# ACTIVITY:
Give the number of lines below that hold "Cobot", and only that.

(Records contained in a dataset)
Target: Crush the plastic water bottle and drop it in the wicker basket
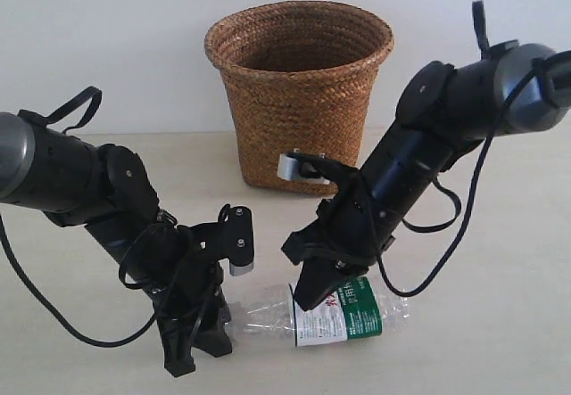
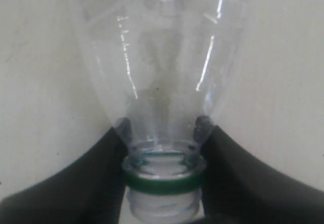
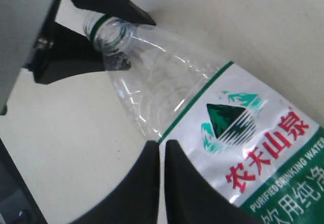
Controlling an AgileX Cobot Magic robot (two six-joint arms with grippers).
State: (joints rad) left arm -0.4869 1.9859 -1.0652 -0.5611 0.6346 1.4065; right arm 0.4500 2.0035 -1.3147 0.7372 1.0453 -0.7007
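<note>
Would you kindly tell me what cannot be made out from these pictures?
Floor of the wicker basket: exterior view, hidden by its own front wall.
Base of the plastic water bottle: both wrist views, cut off by the edge.
Lower print of the label: right wrist view, cut off; exterior view, too small.
Whether the right gripper dents the bottle: exterior view, its fingers cover the contact.

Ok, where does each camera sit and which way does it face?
Exterior: off the arms, above the table, facing the wicker basket; shows left arm, right arm and plastic water bottle.
Left wrist: on left arm, looking along the left claw at the bottle neck; both fingers show.
Right wrist: on right arm, looking down at the label; right claw shows.
Shared: both wrist views show the left claw gripping the neck.
</note>
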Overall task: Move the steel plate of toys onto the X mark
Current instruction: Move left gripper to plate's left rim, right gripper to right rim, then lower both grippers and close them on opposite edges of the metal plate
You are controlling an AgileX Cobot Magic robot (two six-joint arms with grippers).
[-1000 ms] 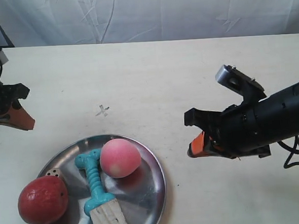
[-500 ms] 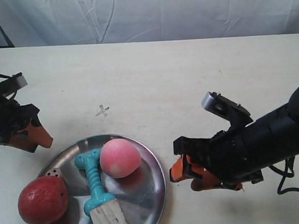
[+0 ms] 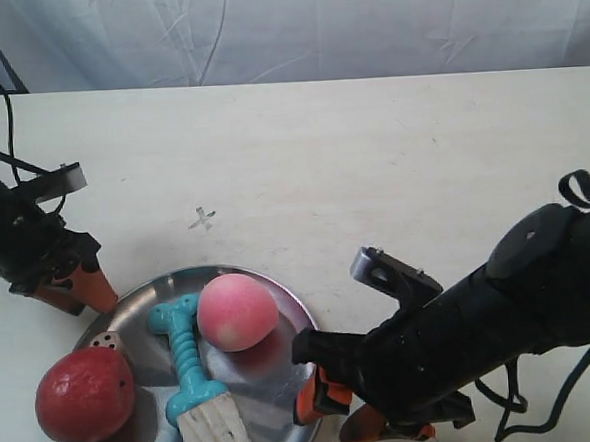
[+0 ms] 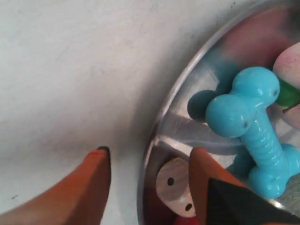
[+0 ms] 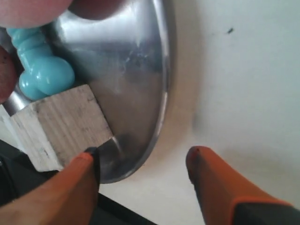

# OUTPUT BELOW:
2